Understanding Liquidity, Spreads & the Advantages of the Spot Forex Market

Forex is often misunderstood when compared to the stock market. Many people simply associate Forex with people exchanging money to go on holiday.

As currency traders, we know this is far from the truth.

The main reason why currency traders are attracted to Forex vs. the stock market is liquidity.

Forex is the largest financial market in the world. Its average daily traded volume is $6 trillion a day. This is 100 times larger to the average traded volume of the three largest stock markets in the world in London, Tokyo and New York.

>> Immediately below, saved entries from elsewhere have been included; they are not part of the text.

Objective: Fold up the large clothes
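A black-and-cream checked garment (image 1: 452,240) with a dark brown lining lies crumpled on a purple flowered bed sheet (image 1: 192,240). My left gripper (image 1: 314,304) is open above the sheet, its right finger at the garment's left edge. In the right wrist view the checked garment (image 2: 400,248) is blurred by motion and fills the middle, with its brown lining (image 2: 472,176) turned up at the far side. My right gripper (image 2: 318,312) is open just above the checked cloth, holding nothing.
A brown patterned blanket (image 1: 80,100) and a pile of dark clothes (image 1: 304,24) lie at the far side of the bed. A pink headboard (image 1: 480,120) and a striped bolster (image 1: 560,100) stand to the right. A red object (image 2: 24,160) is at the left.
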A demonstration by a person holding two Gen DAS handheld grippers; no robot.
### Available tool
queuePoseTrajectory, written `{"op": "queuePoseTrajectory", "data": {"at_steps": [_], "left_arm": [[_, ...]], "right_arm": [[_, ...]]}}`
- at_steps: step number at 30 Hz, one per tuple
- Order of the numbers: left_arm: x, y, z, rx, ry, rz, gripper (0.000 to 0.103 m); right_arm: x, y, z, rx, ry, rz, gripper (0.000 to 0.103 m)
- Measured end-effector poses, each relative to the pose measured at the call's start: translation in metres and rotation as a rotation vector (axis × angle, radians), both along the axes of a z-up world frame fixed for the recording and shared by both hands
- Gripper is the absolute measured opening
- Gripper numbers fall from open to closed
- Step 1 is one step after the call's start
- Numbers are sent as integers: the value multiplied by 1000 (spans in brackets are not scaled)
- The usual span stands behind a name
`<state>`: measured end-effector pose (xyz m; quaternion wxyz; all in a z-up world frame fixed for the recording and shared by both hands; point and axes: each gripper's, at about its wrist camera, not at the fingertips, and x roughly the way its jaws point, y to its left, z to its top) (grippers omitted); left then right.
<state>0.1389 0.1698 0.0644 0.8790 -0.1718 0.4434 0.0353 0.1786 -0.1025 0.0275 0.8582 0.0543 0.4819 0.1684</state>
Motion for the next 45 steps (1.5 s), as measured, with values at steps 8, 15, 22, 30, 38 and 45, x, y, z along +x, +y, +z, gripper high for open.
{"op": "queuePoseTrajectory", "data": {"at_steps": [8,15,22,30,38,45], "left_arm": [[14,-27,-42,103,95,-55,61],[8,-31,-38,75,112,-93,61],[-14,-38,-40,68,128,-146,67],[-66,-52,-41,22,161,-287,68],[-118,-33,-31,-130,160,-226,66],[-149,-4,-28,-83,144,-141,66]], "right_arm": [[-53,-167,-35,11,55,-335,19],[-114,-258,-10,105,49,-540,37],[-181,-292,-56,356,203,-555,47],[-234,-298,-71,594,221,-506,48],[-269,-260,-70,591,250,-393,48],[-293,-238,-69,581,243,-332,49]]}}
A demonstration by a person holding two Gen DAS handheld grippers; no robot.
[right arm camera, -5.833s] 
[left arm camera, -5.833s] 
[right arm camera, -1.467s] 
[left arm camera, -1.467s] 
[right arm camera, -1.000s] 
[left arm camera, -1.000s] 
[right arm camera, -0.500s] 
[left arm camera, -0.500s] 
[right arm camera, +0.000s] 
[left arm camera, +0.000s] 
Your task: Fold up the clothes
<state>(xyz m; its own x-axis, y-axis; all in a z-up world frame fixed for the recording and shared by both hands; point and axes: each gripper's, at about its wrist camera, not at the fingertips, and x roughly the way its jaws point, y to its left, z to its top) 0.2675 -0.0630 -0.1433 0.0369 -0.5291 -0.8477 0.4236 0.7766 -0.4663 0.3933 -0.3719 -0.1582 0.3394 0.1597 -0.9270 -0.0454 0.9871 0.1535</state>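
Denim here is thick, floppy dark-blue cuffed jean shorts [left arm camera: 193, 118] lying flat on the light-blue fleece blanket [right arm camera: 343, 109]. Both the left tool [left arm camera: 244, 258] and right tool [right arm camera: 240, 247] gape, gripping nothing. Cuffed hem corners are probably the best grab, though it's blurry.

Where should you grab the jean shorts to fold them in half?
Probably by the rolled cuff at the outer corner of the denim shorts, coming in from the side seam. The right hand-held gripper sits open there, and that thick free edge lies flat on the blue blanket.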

Among the three stock exchanges, the New York Stocks Exchange (NYSE) is the largest in the world but its size dwarfs in comparison to that of Forex.

To set the record straight, the $6-trillion-a-day size of the Forex market actually covers the entire global foreign exchange market. Within this market cap, retail traders like yourself cover about a $1.5 trillion market cap.

Why Does the Size of the Forex Market Matter?

It matters because liquidity is very important to the currency trader. For example, it is much easier for someone to manipulate the price of a company’s stock. But due to the enormous size of the Forex market, it is very difficult for a high net worth individual or even a bank to manipulate the price of a currency.

Let’s say we want to manipulate the price of a stock like Marks and Spencer’s, which is hypothetically trading at around £2 a share. If we wanted to buy 1000 shares, that might be a problem. But if we buy a million shares, there might only be 50,000 shares available at £2 pounds. The next best price could be at £2.10 for 5,000 shares. And for £2.20, we might get 10,000 shares. £2.30 might even get us 70,000 shares.

The point is, it is easy for someone with a few million dollars to manipulate share price. However, this person would not be so successful in manipulating foreign exchange. It’s estimated the EURUSD needs about $100 million just to make it move 1 pip. That’s one-hundredth of a penny. We all would agree that’s quite a huge liquidity, which means that any order under market conditions is executed instantly.

It also means we are very much on an even playing field. It’s not so easy to manipulate the price of a currency when liquidity is beyond anything you’ll ever see in the stock market. So the next time you find a rumor about a stock or an analyst on TV or a broker recommending a stock, be sure to remember that they can often influence the price of that stock, sometimes unjustifiably.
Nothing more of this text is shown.